In this post, we give an overview of how to set up the Iceberg connector for AWS Glue and configure the relevant resources to use Iceberg with AWS Glue jobs. We also demonstrate how to run typical Iceberg operations on AWS Glue interactive sessions with an example use case.

Apache Iceberg connector for AWS Glue

With the Apache Iceberg connector for AWS Glue, you can take advantage of the following Iceberg capabilities:

Basic operations on Iceberg tables – This includes creating Iceberg tables in the AWS Glue Data Catalog and inserting, updating, and deleting records with ACID transactions in the Iceberg tables
Inserting and updating records – You can run UPSERT (update and insert) queries for your Iceberg table
Time travel on Iceberg tables – You can read a specific version of an Iceberg table from table snapshots that Iceberg manages
Rollback of table versions – You can revert an Iceberg table back to a specific version of the table

Iceberg offers additional useful capabilities such as hidden partitioning; schema evolution with add, drop, update, and rename support; automatic data compaction; and more. For more details about Iceberg, refer to the Apache Iceberg documentation.

Next, we demonstrate how the Apache Iceberg connector for AWS Glue works for each Iceberg capability based on an example use case.

Overview of example customer scenario

Let’s assume that an ecommerce company sells products on their online platform. Customers can buy products and write reviews to each product. Customers can add, update, or delete their reviews at any time. The customer reviews are an important source for analyzing customer sentiment and business trends.

In this scenario, we have the following teams in our organization:

Data engineering team – Responsible for building and managing data platforms.
Data analyst team – Responsible for analyzing customer reviews and creating business reports. This team queries the reviews daily, creates a business intelligence (BI) report, and shares it with sales team.
Customer support team – Responsible for replying to customer inquiries. This team queries the reviews when they get inquiries about the reviews.

Our solution has the following requirements:

Query scalability is important because the website is huge.
Individual customer reviews can be added, updated, and deleted.
The data analyst team needs to use both notebooks and ad hoc queries for their analysis.
The customer support team sometimes needs to view the history of the customer reviews.
Customer reviews can always be added, updated, and deleted, even while one of the teams is querying the reviews for analysis. This means that any result in a query isn’t affected by uncommitted customer review write operations.
Any changes in customer reviews that are made by the organization’s various teams need to be reflected in BI reports and query results.

In this post, we build a data lake of customer review data on top of Amazon S3. To meet these requirements, we introduce Apache Iceberg to enable adding, updating, and deleting records; ACID transactions; and time travel queries.
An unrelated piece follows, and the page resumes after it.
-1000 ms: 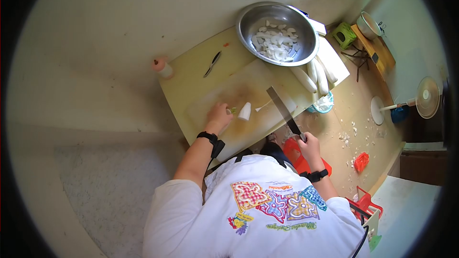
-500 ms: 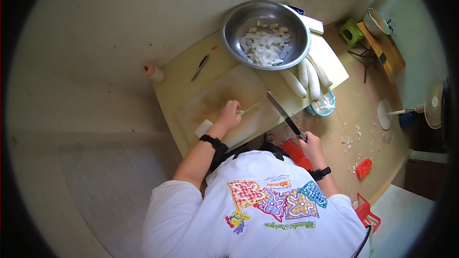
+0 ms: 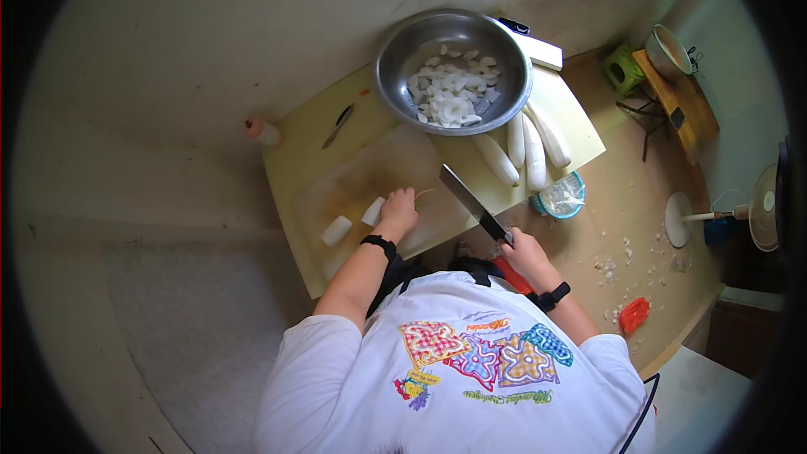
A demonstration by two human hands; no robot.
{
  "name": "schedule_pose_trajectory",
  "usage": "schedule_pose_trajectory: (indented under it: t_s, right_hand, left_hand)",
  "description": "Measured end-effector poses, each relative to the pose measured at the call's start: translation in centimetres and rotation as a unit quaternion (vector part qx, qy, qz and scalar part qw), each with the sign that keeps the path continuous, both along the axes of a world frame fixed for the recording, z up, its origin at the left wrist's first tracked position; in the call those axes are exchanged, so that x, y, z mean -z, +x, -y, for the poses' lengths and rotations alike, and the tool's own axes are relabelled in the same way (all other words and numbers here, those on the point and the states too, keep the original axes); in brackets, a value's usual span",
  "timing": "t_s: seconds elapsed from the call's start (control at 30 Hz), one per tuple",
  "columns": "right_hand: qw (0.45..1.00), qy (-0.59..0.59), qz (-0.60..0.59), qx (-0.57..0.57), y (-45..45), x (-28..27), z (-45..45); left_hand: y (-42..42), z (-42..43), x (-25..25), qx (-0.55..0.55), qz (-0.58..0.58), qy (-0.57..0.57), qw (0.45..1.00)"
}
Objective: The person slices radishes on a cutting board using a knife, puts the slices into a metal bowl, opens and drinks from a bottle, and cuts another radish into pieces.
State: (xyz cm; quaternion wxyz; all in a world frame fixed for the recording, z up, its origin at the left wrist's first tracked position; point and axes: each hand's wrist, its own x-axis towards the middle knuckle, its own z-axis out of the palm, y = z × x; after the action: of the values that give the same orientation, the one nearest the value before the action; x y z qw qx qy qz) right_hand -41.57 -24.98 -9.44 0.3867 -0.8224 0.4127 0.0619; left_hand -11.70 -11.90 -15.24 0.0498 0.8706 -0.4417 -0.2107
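Note:
On the cutting board [image 3: 403, 155] my left hand [image 3: 399, 210] is closed, fingers curled down. A white radish piece [image 3: 372, 212] shows at its left side and a thin root tip [image 3: 424, 192] at its right; the fingers hide what lies between. Left of that, another cut white radish piece [image 3: 337, 231] lies on the board. My right hand [image 3: 525, 252] grips the black handle of a kitchen knife [image 3: 471, 202], its broad blade pointing up and left over the board's right side. Several peeled white radishes [image 3: 535, 151] lie farther right on the table.
A large metal basin [image 3: 389, 76] of sliced radish stands at the back. A peeler-like tool [image 3: 338, 126] and a pink-capped bottle [image 3: 263, 132] are at the left. Beyond the table's right edge are a blue basket [image 3: 548, 204], a red bag [image 3: 634, 316] and a fan [image 3: 763, 206].
A second cut radish piece has come into sight beside my left hand, which has moved slightly left and down. The knife has shifted left, nearer that hand. The view has tilted slightly.

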Motion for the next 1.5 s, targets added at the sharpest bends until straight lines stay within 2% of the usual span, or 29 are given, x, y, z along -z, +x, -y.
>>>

We also use an AWS Glue Studio notebook to integrate and query the data at scale. First, we set up the connector so we can create an AWS Glue connection for Iceberg.

Set up the Apache Iceberg connector and create the Iceberg connection

We first set up Apache Iceberg connector for AWS Glue to use Apache Iceberg with AWS Glue jobs. Particularly, in this section, we set up the Apache Iceberg connector for AWS Glue and create an AWS Glue job with the connector. Complete the following steps:

Navigate to the Apache Iceberg connector for AWS Glue page in AWS Marketplace.
Choose Continue to Subscribe.

Review the information under Terms and Conditions, and choose Accept Terms to continue.

When the subscription is complete, choose Continue to Configuration.

For Fulfillment option, choose Glue 3.0. (1.0 and 2.0 are also available options.)
For Software version, choose the latest software version.

As of this writing, 0.12.0-2 is the latest version of the Apache Iceberg connector for AWS Glue.

Choose Continue to Launch.

Choose Usage instructions.
Choose Activate the Glue connector from AWS Glue Studio.

You’re redirected to AWS Glue Studio.

For Name, enter a name for your connection (for example, iceberg-connection).

Choose Create connection and activate connector.

A message appears that the connection was successfully added, and the connection is now visible on the AWS Glue Studio console.

Configure resources and permissions

We use a provided AWS CloudFormation template to set up Iceberg configuration for AWS Glue. AWS CloudFormation creates the following resources:

An S3 bucket to store an Iceberg configuration file and actual data
An AWS Lambda function to generate an Iceberg configuration file based on parameters provided by a user for the CloudFormation template, and to clean up the resources created through this post
AWS Identity and Access Management (IAM) roles and policies with necessary permissions
An AWS Glue database in the Data Catalog to register Iceberg tables

To deploy the CloudFormation template, complete the following steps:

Choose Launch Stack:

For DynamoDBTableName, enter a name for an Amazon DynamoDB table that is created automatically when AWS Glue creates an Iceberg table.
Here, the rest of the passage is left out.